— Speaks at AACB’s Meeting in Kigali
Central Bank Executive Governor, Nathaniel R. Patray, III, who led a high-level delegation to the annual meeting of the Association of African Central Banks (AACB) has shared his experience on Liberia’s sovereign debt and its implication for monetary policy and financial stability.
The symposium, which was held on the theme “Rising African Sovereign Debt and its Implications for Monetary Policy and Financial Stability,” was held in Kigali, Rwanda from July 28 to 1st of August 2019.
Discussing the Liberian experience, Governor Patray, said Liberia was only at moderate risk of debt distress, with its debt stock at about 32% of its gross domestic product (GDP), in comparison to 600% during the period when it was placed in the highly indebted poor country (HIPC) category.
Currently, the release said, Liberia’s total debt as a share of GDP is far below the debt-to-GDP ratio of sub-Saharan Africa, the Executive Governor said. “It is worth noting that the current debt-to-GDP level of Liberia is also far below the ECOWAS Convergence Criteria, which shows that the Country’s is within a sustainable threshold with no risk of debt distress,” he added.
The main challenges facing Liberia, according to Governor Patray, included the serious issue of borrowing to finance developmental projects with future economic and social returns.
Patray used the occasion to shed light on current macroeconomic developments in Liberia, highlighting rising inflation due mainly to rapid exchange rate depreciation as a result of the weak external performance of the Liberian economy, a situation experienced by several African countries.
Liberia’s dual currency regime, according to him, has also largely impaired the effectiveness of monetary policy because of the limited control of the Central Bank over the US dollar.
This situation, he noted, has not been helped by the liberalized capital account regime in Liberia evidenced by the free movement of the US dollar in and out of Liberia, which has exposed the country to a potential source of US dollar for some ‘economic agents’ from countries neighboring Liberia.
There is a ray of hope, however, according to the CBL Executive Governor, because the Bank has recently announced a shift in its monetary policy, away from exchange rate targeting to an interest rate-based monetary policy framework which, it is believed, will help mitigate the macroeconomic challenges that Executive Governor Patray cited at the AACB confab.
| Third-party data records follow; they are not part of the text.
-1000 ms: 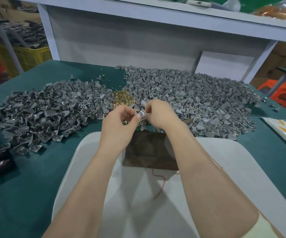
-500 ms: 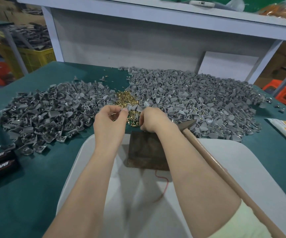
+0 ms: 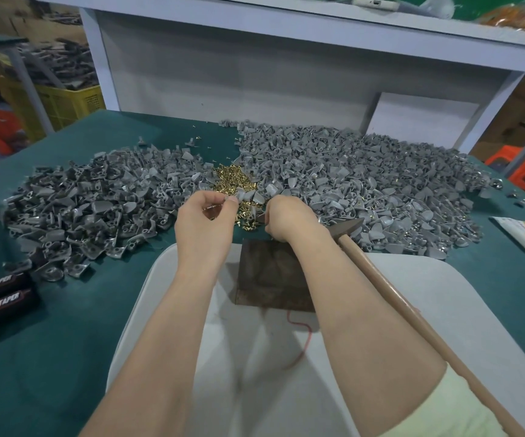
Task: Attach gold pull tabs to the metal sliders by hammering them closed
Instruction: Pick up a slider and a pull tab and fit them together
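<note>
Now one grey slider [image 3: 241,196] is pinched by the left hand [image 3: 204,222] at frame centre, above the gold pull tabs [image 3: 234,181]; hammering on it is not begun, I judge. The right hand [image 3: 289,220] curls round the hammer [image 3: 390,288] near its head. Big slider piles [image 3: 365,171] remain. The white tray [image 3: 444,310] holds a dark block [image 3: 270,279]; the yellow crate [image 3: 69,104], upper left, holds grey parts.

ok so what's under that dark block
The dark block rests on the white board, and a red string trails out from its near edge. Anything else beneath it is hidden by the block itself.
</note>
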The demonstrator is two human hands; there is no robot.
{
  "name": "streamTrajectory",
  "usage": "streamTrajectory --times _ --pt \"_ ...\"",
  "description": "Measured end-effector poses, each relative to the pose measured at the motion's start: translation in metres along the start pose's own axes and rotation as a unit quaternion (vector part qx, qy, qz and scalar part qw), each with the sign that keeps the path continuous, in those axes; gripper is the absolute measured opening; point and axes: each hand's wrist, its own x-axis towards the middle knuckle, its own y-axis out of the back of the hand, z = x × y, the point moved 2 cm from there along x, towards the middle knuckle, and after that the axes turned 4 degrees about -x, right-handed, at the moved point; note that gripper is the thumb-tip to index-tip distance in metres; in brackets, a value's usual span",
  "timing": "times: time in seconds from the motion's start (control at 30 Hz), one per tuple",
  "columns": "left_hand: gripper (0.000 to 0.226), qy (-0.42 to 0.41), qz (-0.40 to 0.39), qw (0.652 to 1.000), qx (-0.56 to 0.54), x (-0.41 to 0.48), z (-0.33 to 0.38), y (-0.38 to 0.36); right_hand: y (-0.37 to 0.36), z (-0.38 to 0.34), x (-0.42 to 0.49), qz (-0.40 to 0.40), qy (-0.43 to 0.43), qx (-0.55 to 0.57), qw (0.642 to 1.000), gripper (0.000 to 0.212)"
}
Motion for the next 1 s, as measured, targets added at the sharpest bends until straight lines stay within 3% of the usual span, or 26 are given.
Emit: streamTrajectory --times 0.37,1.0 --pt "0.007 0.002 0.029 0.999 -0.037 0.001 0.002 0.002 0.004 -0.003 -0.006 0.056 0.034 0.041 0.997 0.018" --pt "0.011 0.011 0.039 0.998 -0.040 0.000 0.004 0.003 0.002 -0.040 -0.001 0.000 0.013 0.006 1.000 0.042"
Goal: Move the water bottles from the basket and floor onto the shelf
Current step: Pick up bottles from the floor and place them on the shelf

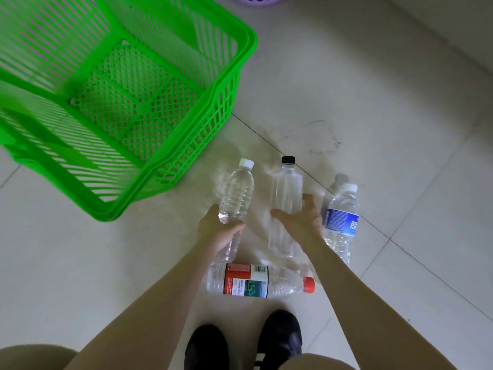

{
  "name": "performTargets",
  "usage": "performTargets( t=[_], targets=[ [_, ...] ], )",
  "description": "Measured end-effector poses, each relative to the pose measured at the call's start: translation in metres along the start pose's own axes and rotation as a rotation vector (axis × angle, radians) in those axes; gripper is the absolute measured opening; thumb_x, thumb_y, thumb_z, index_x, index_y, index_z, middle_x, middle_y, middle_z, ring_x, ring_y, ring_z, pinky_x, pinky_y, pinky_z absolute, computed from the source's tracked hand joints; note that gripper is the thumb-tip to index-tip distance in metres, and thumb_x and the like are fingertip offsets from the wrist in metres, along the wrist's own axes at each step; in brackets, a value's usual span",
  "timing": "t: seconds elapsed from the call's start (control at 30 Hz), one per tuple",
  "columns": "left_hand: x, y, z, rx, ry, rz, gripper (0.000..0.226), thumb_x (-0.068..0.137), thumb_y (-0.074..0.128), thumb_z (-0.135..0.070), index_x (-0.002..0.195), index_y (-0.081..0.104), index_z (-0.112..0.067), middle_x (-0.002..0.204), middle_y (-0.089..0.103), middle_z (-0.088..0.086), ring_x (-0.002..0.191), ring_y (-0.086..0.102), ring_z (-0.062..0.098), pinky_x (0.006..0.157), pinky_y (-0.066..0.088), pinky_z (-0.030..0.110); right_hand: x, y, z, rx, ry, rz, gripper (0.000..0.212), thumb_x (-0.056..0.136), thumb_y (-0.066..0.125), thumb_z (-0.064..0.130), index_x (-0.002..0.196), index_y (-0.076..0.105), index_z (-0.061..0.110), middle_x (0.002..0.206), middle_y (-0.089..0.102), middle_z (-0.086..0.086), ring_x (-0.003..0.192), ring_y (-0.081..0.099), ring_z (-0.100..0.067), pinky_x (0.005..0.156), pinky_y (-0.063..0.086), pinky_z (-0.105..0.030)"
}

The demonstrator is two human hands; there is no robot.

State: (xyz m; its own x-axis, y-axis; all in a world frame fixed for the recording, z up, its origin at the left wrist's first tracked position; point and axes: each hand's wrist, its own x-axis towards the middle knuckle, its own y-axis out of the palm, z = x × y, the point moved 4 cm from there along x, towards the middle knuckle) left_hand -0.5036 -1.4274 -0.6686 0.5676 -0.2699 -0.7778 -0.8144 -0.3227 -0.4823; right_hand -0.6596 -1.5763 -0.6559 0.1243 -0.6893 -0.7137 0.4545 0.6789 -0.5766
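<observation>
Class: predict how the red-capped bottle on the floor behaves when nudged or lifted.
The red-capped bottle lies sideways on smooth tile, so a nudge would probably roll it. It looks water-filled, so likely heavy for its size; its thin plastic may flex.

Both bare forearms reach from the bottom corners toward mid-frame, converging. The left hand (217, 232) curls round the lower body of the white-capped bottle (237, 190); the right hand (302, 220) wraps the black-capped bottle (286, 188), thumb across its front.
</observation>
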Motion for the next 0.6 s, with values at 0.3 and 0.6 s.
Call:
performTargets(
  t=[0.3,0.6],
  targets=[
    [-0.048,-0.025,-0.021,-0.251,0.028,0.045,0.045,0.062,0.08,-0.034,0.097,0.059,-0.016,0.091,0.068,0.009,0.068,0.06,0.02,0.056,0.045,0.027,-0.033,-0.049,0.018,0.228,-0.023,-0.067,0.078,0.066,0.085,0.038,0.13,0.044,0.024,0.106,0.063,-0.002,0.095,0.06,-0.024,0.074,0.05,-0.033],
    [-0.17,-0.079,-0.062,-0.316,0.011,0.01,0.025,0.077,0.078,-0.017,0.09,0.057,-0.015,0.073,0.059,-0.001,0.051,0.054,0.005,0.042,0.041,0.018,-0.135,-0.122,0.054,0.289,-0.022,-0.055,0.075,0.066,0.084,0.039,0.128,0.043,0.028,0.104,0.061,0.002,0.093,0.059,-0.021,0.076,0.05,-0.032]
  ],
)
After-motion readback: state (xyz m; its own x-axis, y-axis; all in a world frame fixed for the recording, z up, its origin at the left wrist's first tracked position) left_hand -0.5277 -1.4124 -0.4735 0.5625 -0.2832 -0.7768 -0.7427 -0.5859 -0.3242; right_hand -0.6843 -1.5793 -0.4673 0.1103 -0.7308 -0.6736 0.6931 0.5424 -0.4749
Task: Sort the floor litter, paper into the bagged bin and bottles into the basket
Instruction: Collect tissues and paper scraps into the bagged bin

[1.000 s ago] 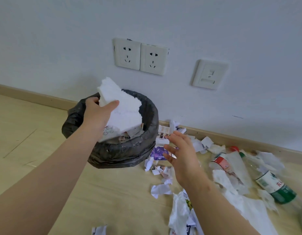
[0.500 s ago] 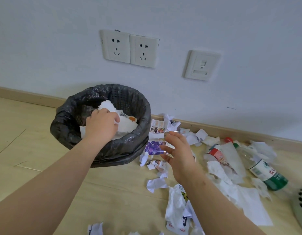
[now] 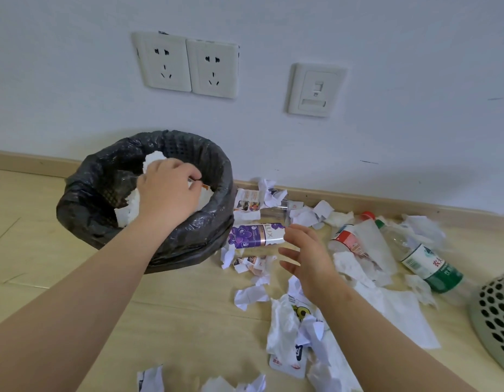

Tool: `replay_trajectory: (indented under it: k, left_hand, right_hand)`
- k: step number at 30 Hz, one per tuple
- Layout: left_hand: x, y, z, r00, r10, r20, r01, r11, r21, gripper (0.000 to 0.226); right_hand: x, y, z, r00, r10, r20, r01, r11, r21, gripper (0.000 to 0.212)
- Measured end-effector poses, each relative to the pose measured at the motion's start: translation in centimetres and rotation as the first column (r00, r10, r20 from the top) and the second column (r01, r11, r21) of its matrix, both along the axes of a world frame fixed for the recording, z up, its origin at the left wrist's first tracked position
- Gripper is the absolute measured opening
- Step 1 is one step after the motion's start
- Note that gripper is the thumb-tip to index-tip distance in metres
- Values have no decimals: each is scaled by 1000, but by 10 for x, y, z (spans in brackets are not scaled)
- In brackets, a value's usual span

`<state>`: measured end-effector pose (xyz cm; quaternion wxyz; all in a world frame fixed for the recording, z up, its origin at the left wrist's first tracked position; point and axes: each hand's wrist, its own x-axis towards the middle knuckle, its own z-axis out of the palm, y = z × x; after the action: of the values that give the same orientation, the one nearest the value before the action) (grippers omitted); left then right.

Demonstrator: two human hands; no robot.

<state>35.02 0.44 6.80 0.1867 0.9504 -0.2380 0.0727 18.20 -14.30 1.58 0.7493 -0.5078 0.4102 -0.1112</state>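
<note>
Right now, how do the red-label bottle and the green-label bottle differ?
The red-label bottle lies nearer the bagged bin; the green-label bottle lies nearer the basket. The red-label bottle is partly covered by litter; the green-label bottle lies mostly bare. Both are clear plastic, lying on the floor.

Before you the bin (image 3: 84, 213), lined with a black bag, stood upright and held white pieces (image 3: 129, 215), perhaps paper. Crumpled paper scraps (image 3: 250, 297) lay scattered to the right of it. A red-labelled bottle (image 3: 347, 239) and a green-labelled bottle (image 3: 427, 265), both clear, lay on their sides near the perforated basket (image 3: 495, 321).
</note>
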Motion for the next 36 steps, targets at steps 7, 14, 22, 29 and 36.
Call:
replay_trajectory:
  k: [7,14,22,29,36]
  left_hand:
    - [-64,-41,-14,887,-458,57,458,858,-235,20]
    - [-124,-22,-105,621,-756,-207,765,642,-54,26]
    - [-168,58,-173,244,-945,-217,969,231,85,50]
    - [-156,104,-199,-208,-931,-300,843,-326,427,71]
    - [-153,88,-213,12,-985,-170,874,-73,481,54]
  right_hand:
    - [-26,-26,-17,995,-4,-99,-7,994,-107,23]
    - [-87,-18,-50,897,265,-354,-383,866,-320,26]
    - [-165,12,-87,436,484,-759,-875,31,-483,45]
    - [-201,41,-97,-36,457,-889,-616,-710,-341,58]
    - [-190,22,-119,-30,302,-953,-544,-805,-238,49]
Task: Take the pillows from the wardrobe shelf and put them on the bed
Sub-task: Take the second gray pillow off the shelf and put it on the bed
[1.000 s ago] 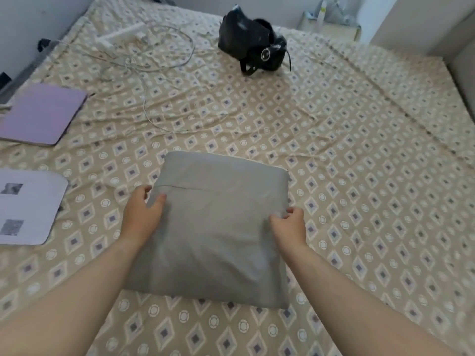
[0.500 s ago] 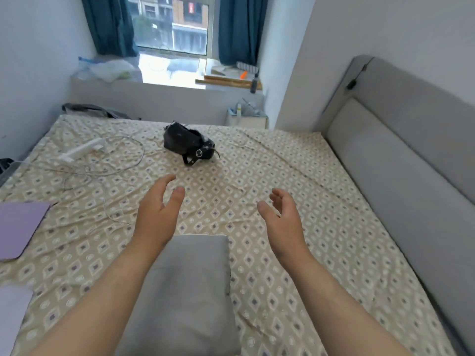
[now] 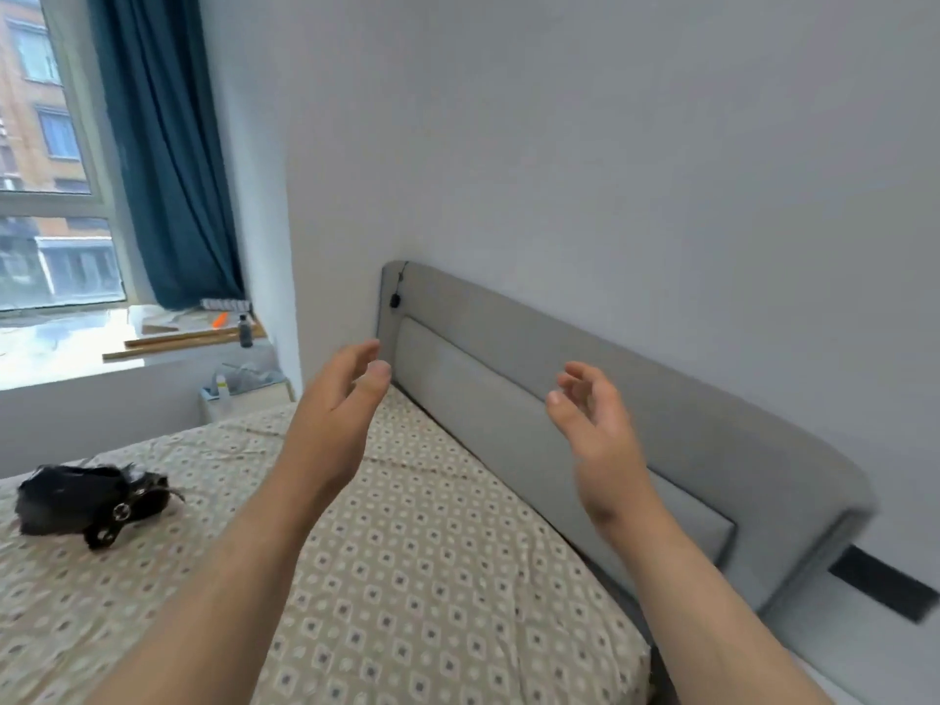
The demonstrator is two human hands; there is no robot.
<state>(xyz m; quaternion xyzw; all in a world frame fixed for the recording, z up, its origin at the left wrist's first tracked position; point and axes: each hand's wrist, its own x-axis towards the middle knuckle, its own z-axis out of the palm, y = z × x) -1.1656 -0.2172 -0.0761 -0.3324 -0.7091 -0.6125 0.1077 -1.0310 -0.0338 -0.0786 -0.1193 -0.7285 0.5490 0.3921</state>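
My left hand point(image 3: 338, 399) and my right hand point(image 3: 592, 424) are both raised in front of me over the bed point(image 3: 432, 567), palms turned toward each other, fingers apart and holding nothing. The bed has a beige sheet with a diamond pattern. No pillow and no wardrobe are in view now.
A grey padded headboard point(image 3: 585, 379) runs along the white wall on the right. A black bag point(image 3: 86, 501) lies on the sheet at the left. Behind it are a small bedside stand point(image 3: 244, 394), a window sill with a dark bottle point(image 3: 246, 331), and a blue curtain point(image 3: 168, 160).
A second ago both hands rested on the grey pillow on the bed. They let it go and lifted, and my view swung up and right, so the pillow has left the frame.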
Governor Patray further informed the participants of the commitment of the Liberian Government under the leadership of His Excellency President George Manneh Weah to implementing sound macroeconomic policies to support the long-term development agenda of the Country under the Pro-poor Agenda for Prosperity and Development (PAPD).
He proffered a number of policy recommendations, among them, the strong need for policy coordination between the fiscal and monetary authorities in achieving macroeconomic stability.
The annual meeting included the meeting of the Technical Committee, which was held from 28-29 July 2019; the meeting of the AACB Bureau on 30 July 2019; the Governors’ Symposium on 31 July 2019; and the 42nd Ordinary Meeting of the Assembly of Governors on 1st August 2019.
Meanwhile, Liberia was announced as the Chair for the West African Bureau for the next year. Guinea will serve as the Co-chair to Liberia to steer the affairs of the West African Bureau.
The AACB was established to drive the African Monetary Cooperation Programme with the primary goal of establishing a continental monetary union aimed at promoting intercontinental trade among African countries. This year annual meeting was graced by several high-profile personalities including the Prime Minister of Rwanda, the Commissioner of Economic Affairs of African Union, several central bank governors, and development partners.
On the sidelines of the just-ended AACB’s meetings, Governor Patray, accompanied by Nyemadi D. Pearson, Acting Deputy Governor for Operations at the CBL, held discussions with representatives of the Federal Reserve Bank of New York (the FED).
During the discussions, the CBL briefed the Fed representatives on measures that the bank has been implementing to enhance the controls surrounding international funds transfers, including upgrading the CBL’s technological infrastructure. The Fed was pleased with the updates from Liberia and promised to field a mission to the country in September 2019.